If a line in the entries contains the word "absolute", list it.

Saved entries:
"""
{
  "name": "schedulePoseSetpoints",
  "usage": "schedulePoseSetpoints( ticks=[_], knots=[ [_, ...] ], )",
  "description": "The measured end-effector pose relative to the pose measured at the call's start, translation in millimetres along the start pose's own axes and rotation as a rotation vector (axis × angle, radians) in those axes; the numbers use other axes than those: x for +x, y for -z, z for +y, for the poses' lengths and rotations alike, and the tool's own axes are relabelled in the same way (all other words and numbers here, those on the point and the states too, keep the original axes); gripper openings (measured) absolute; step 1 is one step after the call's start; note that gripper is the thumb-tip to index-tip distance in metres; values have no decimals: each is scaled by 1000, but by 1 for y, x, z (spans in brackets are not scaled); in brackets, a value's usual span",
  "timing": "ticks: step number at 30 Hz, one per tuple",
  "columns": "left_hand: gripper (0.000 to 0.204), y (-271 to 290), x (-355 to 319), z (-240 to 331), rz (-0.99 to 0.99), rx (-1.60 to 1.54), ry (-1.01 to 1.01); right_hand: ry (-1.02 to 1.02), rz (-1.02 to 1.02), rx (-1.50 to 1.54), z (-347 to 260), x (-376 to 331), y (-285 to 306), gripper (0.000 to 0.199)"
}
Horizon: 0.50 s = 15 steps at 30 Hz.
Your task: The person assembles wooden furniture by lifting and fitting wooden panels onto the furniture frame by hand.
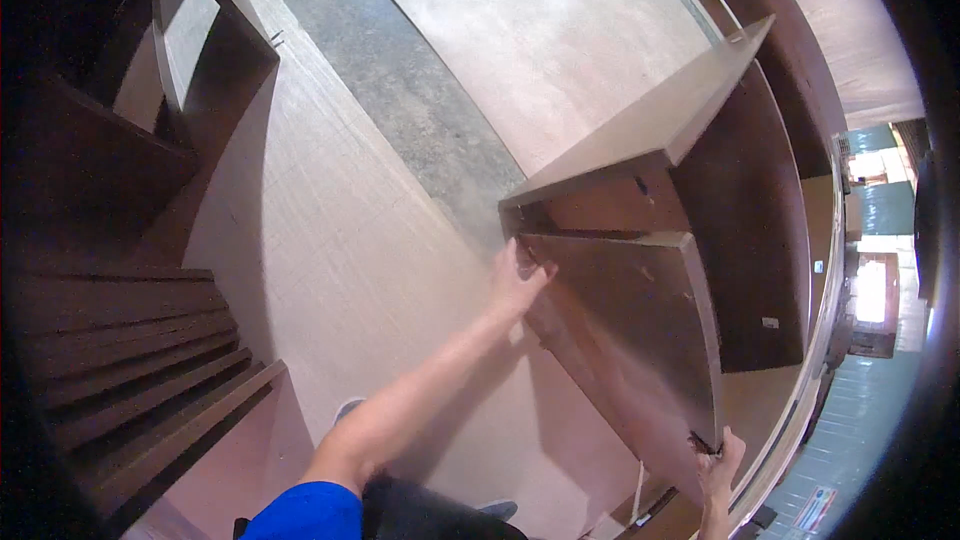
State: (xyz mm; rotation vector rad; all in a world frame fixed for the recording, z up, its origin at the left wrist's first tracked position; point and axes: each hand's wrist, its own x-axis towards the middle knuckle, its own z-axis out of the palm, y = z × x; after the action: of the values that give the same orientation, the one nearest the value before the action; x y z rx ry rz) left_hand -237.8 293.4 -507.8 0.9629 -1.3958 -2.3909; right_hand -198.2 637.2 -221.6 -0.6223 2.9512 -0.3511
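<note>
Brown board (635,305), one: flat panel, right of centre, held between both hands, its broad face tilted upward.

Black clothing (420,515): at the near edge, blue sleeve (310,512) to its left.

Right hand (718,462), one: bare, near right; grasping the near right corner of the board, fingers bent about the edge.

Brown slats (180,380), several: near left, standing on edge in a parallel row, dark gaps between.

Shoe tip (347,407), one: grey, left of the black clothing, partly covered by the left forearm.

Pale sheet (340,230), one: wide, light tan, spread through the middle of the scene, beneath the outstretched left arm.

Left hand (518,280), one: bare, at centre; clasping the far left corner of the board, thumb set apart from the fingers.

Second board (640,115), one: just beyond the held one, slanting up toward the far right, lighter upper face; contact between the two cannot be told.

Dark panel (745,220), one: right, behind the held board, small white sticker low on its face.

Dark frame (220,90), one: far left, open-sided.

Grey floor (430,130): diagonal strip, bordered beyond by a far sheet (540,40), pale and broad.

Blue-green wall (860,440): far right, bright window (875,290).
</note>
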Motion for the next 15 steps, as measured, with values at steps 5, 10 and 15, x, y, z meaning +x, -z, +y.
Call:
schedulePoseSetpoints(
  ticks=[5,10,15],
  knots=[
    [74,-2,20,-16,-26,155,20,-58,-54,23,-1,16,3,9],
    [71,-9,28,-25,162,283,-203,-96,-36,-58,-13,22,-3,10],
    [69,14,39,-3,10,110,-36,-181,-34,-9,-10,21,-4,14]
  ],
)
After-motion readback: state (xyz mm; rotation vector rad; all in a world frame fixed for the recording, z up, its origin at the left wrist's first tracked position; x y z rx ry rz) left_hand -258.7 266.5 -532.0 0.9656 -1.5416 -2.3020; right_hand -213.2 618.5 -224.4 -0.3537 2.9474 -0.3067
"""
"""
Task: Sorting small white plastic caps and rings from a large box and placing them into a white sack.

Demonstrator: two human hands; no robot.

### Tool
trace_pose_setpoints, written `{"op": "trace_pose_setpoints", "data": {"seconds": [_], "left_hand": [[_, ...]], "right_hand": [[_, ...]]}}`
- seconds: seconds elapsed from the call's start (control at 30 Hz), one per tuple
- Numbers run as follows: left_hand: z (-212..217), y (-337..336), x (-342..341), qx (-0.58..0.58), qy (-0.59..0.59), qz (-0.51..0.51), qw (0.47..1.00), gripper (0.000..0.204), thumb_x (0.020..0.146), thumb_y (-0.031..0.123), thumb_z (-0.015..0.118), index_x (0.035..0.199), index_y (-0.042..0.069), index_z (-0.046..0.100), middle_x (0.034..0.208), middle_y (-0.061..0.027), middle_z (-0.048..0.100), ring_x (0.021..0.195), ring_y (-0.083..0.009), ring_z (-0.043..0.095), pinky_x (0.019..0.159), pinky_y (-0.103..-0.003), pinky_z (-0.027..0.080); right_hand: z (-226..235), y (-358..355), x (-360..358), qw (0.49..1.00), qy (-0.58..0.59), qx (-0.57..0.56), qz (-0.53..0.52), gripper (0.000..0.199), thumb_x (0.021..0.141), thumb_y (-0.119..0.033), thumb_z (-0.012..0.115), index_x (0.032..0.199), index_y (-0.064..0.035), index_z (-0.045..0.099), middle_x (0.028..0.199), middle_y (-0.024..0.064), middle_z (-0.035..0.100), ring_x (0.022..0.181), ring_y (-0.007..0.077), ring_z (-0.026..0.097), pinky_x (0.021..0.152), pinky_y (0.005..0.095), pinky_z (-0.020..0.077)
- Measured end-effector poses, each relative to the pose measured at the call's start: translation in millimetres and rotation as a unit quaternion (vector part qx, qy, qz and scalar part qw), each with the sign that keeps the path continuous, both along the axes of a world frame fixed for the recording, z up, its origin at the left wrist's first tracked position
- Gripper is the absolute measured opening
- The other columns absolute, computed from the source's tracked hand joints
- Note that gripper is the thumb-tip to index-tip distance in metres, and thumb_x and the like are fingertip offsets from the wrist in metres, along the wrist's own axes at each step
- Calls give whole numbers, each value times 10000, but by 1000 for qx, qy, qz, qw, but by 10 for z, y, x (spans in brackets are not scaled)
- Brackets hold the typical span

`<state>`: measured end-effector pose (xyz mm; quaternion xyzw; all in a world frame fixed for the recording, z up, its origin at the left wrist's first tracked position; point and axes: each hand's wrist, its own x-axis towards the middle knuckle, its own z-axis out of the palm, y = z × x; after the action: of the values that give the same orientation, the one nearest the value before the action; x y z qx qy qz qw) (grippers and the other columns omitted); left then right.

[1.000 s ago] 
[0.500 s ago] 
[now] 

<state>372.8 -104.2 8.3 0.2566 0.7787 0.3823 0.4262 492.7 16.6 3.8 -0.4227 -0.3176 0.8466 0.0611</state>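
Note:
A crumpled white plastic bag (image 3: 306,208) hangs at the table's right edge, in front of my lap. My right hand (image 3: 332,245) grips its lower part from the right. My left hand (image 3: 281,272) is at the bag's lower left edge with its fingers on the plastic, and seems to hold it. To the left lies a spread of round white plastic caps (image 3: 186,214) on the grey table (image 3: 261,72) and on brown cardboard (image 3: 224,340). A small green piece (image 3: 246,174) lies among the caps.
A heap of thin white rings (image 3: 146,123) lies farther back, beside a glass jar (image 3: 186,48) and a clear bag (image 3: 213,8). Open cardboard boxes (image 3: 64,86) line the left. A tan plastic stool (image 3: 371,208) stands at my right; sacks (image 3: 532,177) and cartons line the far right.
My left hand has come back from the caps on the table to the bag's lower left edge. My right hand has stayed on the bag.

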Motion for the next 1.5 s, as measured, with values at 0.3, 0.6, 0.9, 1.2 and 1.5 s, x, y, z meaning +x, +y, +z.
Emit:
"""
**Answer**
  "description": "The measured end-effector pose relative to the pose measured at the call's start, translation in millimetres along the start pose's own axes and rotation as a rotation vector (axis × angle, radians) in those axes; the numbers use other axes than those: x for +x, y for -z, z for +y, for the poses' lengths and rotations alike, and the tool's own axes are relabelled in the same way (all other words and numbers here, those on the point and the states too, keep the original axes); gripper openings (measured) absolute; step 1 is one step after the call's start; note that gripper is the thumb-tip to index-tip distance in metres; values have no decimals: each is scaled by 1000, but by 1 for y, x, z (spans in brackets are not scaled); in brackets, a value's usual span",
- Gripper is the absolute measured opening
- The other columns absolute, computed from the source's tracked hand joints

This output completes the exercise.